(Work order): Go to the line below that has "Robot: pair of", print it and each line after it exactly, and stop after the line that has "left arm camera"; leave out pictures.

(Data for review):

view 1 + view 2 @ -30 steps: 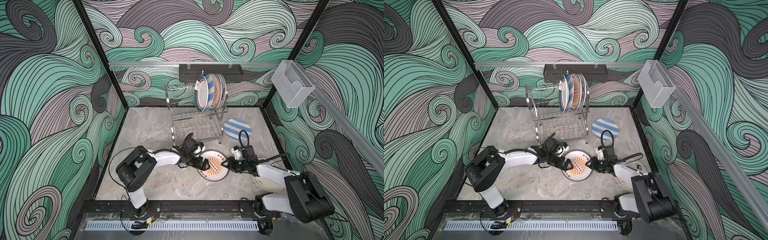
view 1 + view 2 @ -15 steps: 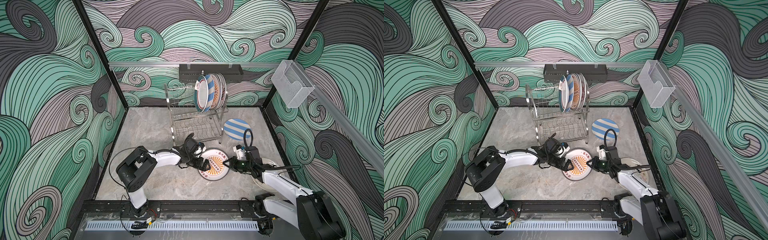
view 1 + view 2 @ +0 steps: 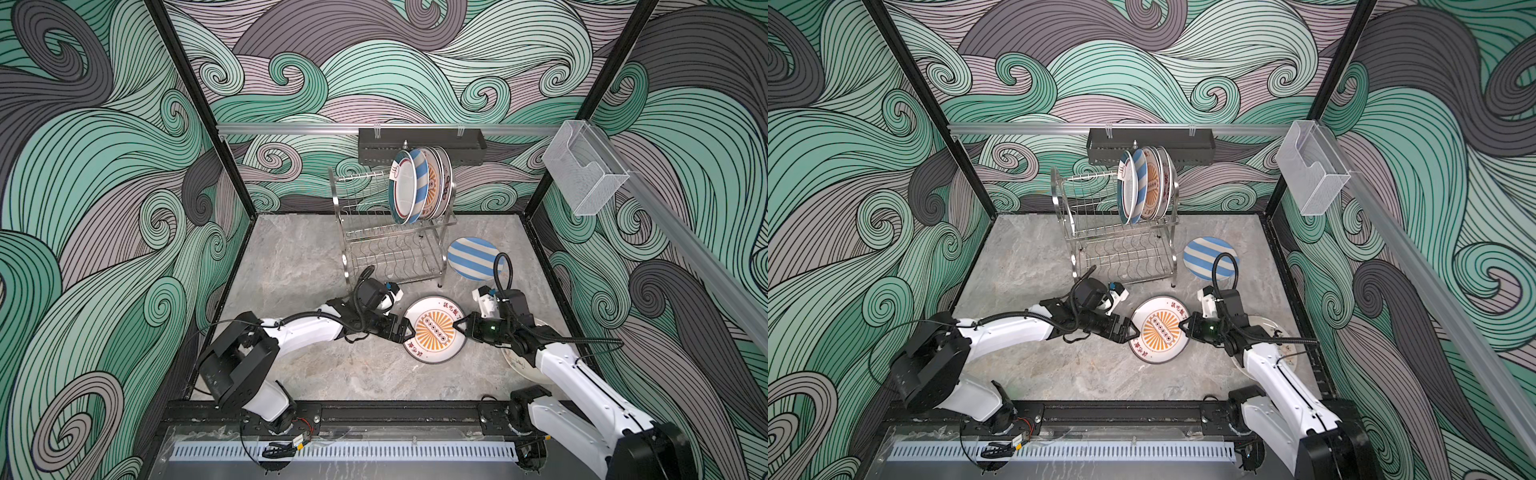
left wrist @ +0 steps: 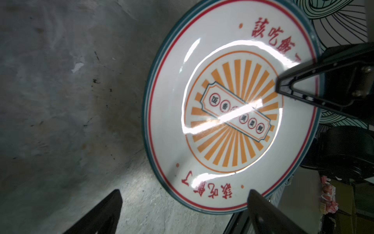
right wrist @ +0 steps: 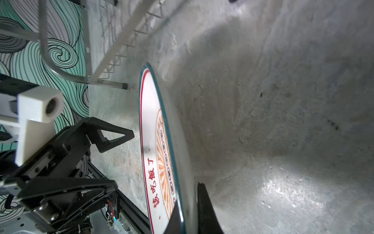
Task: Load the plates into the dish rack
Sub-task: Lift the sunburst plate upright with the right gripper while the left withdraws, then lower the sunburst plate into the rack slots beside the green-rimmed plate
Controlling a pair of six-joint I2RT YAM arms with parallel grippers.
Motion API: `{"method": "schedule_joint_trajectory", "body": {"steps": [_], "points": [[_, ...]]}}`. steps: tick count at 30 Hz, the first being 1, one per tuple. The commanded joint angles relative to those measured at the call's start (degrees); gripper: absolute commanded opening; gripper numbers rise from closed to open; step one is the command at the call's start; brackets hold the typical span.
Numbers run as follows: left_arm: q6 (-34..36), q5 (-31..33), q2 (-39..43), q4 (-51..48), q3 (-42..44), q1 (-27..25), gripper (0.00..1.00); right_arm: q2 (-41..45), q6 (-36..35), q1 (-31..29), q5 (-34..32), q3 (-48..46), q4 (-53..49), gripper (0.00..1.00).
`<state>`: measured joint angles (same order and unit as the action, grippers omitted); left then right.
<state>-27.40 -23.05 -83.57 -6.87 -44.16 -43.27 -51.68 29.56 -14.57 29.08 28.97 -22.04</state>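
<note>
Both top views bright, even, sharp. Left wrist view dim; white glare streaks cross the sunburst plate [image 4: 232,113]. Right wrist view smears at edges.

The grey marbled table [image 3: 299,291] fills the lower middle of both top views. A steel wire dish rack [image 3: 390,253] stands on it just above centre, near the back edge. A blue-and-white striped plate [image 3: 471,257] lies flat just right of the rack. At lower centre is an orange sunburst plate [image 3: 432,330]; whether it lies flat or tips on an edge is unclear. A pale plate [image 3: 517,363], mostly hidden, lies at the lower right.
</note>
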Motion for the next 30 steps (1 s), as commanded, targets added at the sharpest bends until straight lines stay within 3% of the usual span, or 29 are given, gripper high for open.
{"method": "schedule_joint_trajectory", "body": {"steps": [1, 5, 10, 16, 22, 26, 30], "points": [[-0.44, 1.90, 7.38, -5.75, 1.55, 3.15, 0.99, 2.99, -4.03, -0.26, 1.51, 5.47, -4.11, 0.00], [0.26, -8.95, 15.37, -11.11, 1.40, 14.33, 0.99, 1.04, -6.44, -1.08, 3.61, 13.48, -7.32, 0.00], [7.82, -4.53, 22.94, -23.81, -4.15, 20.24, 0.99, -3.37, -8.65, -5.80, 3.13, 24.90, -8.93, 0.00], [9.32, -6.69, 26.27, -25.23, -1.94, 28.21, 0.99, -12.15, -10.36, -14.39, -3.75, 41.67, -9.54, 0.00], [8.22, -8.59, 23.99, -24.62, -1.42, 30.69, 0.99, -22.11, -11.59, -20.51, -14.81, 60.59, -12.55, 0.00], [8.93, -8.92, 23.13, -23.83, -0.99, 30.74, 0.99, -27.36, -14.50, -25.63, -28.02, 71.79, -15.66, 0.00], [4.24, -9.89, 21.77, -19.08, -1.24, 30.57, 0.99, -31.56, -17.56, -29.37, -42.88, 79.25, -16.41, 0.00]]}}
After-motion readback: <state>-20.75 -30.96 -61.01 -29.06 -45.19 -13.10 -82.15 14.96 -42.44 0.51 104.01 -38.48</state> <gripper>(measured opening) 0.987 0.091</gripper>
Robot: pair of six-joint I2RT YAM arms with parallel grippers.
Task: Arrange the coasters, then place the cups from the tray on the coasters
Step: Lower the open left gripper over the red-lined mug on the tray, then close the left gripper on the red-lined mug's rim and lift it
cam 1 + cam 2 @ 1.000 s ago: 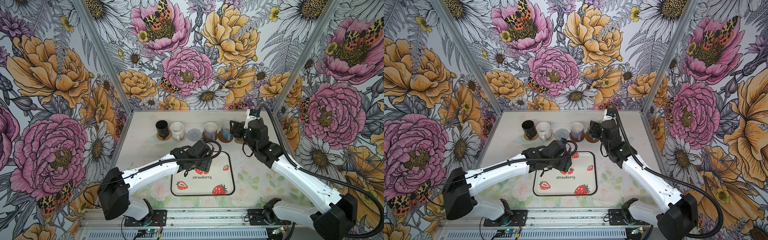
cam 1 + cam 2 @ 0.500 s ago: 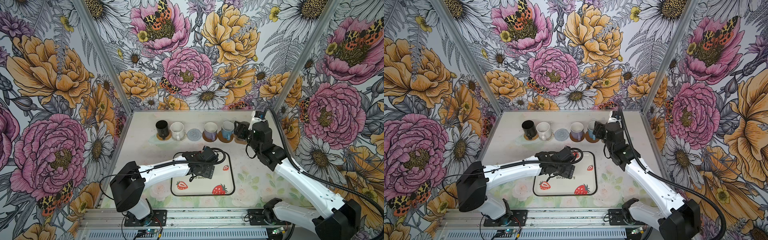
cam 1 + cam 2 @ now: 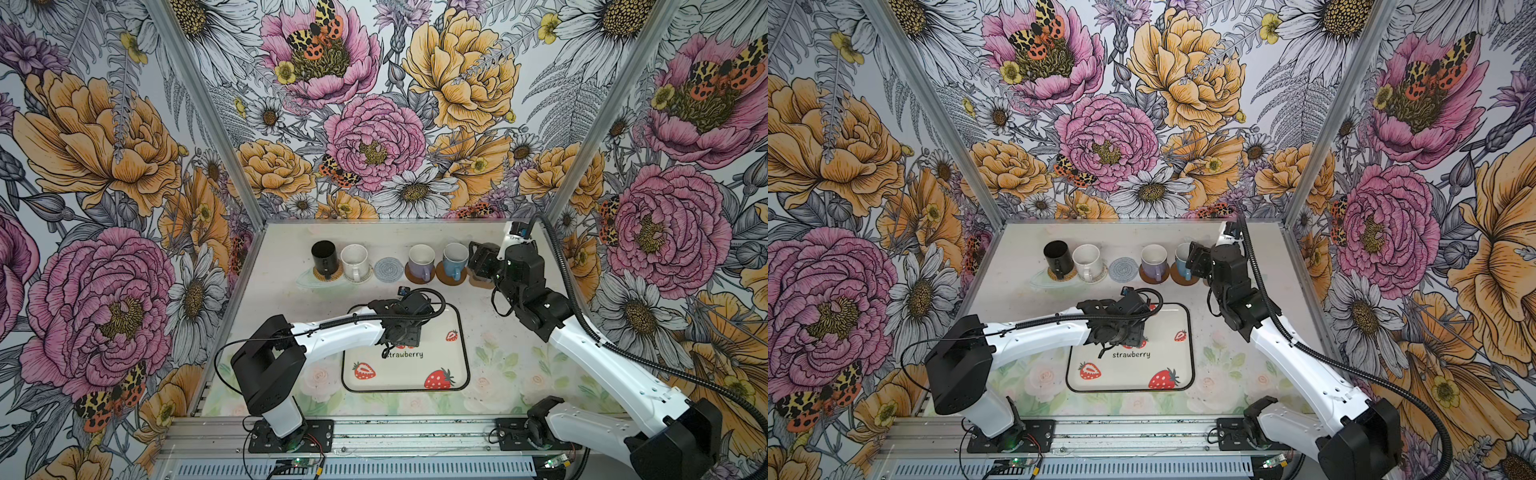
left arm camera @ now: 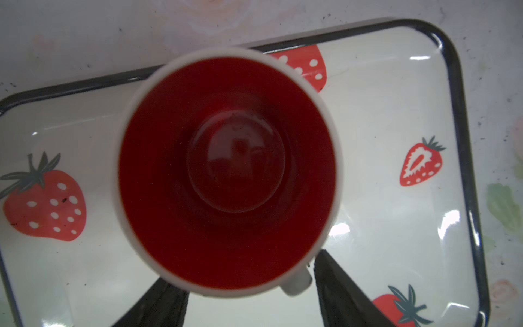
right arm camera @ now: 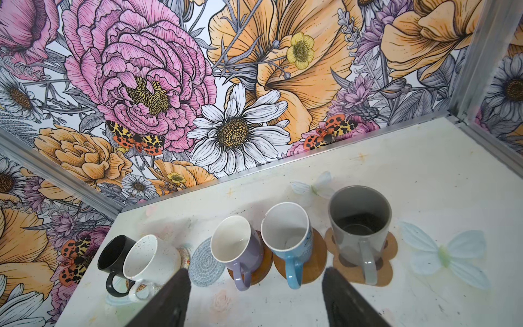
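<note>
My left gripper [image 4: 246, 283] hangs over the strawberry tray [image 4: 396, 113], pointing straight down. Its fingers stand either side of the white cup with the red inside [image 4: 226, 170], close to the wall near the handle; contact is unclear. In both top views that cup is hidden under the left gripper [image 3: 401, 337]. Along the back, a black cup [image 3: 324, 255], white cup [image 3: 354, 259], lilac cup [image 3: 420, 259] and light blue cup [image 3: 455, 257] stand on coasters. The grey-blue coaster [image 3: 388, 270] is bare. My right gripper [image 5: 254, 297] is open, just short of the grey cup [image 5: 359, 223] on the paw coaster [image 5: 387, 246].
Flowered walls with metal corner posts [image 3: 249, 232] close in the table on three sides. The back wall rail [image 5: 283, 164] runs just behind the row of cups. The arms' base rail [image 3: 374, 432] lies along the front edge. The right arm [image 3: 582, 340] crosses the table's right side.
My left gripper has come down over the tray around the red-inside cup, and its fingers have drawn closer together. My right gripper has shifted slightly right, off the light blue cup.
</note>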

(Response to this task):
Robot: pair of six-joint I2RT YAM arms with parallel grippers.
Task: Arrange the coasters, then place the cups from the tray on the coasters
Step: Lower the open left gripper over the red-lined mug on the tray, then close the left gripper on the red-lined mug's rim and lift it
cam 1 + cam 2 @ 1.000 s ago: 
cam 1 + cam 2 @ 0.500 s ago: 
cam 1 + cam 2 @ now: 
left arm camera @ now: 

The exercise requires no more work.